On appeal from the Veterans’ Appeals Division of the Administrative Appeals Tribunal

BETWEEN:

ERNEST WILLIAM GRAHAM
APPLICANT

AND:

REPATRIATION COMMISSION
RESPONDENT

JUDGE:

WHITLAM J

DATE:

12 APRIL 2001

PLACE:

SYDNEY

REASONS FOR JUDGMENT

  1. This is an appeal from a decision of the Administrative Appeals Tribunal (“the Tribunal”) affirming a determination that the applicant has not rendered qualifying service for the purposes of Part III of the Veterans’ Entitlements Act 1986 (“the Act”).

  2. The applicant served in the Navy between 8 January 1948 and 7 January 1960. He lodged a claim for a service pension under Part III of the Act on 20 September 1996. A delegate of the respondent (“the Commission”) decided on 10 October 1996 that the applicant was not eligible for a service pension because he had not rendered “qualifying service” within the meaning of s 7A of the Act. The applicant requested a review of his claim for qualifying service, and on 9 December 1996 another delegate of the Commission affirmed the earlier decision.
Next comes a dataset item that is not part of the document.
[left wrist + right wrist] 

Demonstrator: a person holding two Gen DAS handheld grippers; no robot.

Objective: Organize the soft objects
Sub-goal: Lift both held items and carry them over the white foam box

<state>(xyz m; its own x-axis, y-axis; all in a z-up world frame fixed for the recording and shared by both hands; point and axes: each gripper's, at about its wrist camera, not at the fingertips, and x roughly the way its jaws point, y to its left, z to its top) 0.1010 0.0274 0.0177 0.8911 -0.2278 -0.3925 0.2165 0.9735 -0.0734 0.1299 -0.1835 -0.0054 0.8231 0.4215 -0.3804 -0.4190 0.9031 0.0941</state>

  3. On 18 December 1996 the applicant lodged an application for review with the Tribunal, which affirmed the second delegate’s decision on 2 July 1998.  However, that decision of the Tribunal was set aside by Sackville J on 5 February 1999.  The Tribunal heard the case again and, on 1 May 2000, affirmed the decision given on 9 December 1996.

  4. The question of law raised on this appeal concerns the effect of s 93(1) of the Veterans’ Affairs Legislation Amendment Act 1990 (“the VALA Act”). Section 93 of the VALA Act provides:

    “93.     (1)       If:

    (a)a person has made a claim under the Veterans’ Entitlements Act 1986 or an application under the Defence Service Homes Act 1918; and

    (b)the claim or application was granted on or before 8 November 1990 on the basis that the person was allotted for duty in an operational area or was a member of a unit of the Defence Force that was allotted for duty in an operational area;

    subsection 5B(2) of the Veterans’ Entitlements Act 1986 applies in relation to the person as if the amendments made by section 19 of the Veterans’ Entitlements (Rewrite) Transition Act 1991 (as it relates to subsection 5B(2)) had not been made.

    (2)       If:

    (a)a person has made a claim under the Veterans’ Entitlements Act 1986 or an application under the Defence Service Homes Act 1918 on or before 8 November 1990; and

    (b)the claim or application has not been finally determined before 9 November 1990;

    the claim or application is to be determined as if the amendments made by section 19 of the Veterans Entitlements (Rewrite) Transition Act 1991 (as it relates to subsection 5B(2)) had not been made.” [Emphasis added]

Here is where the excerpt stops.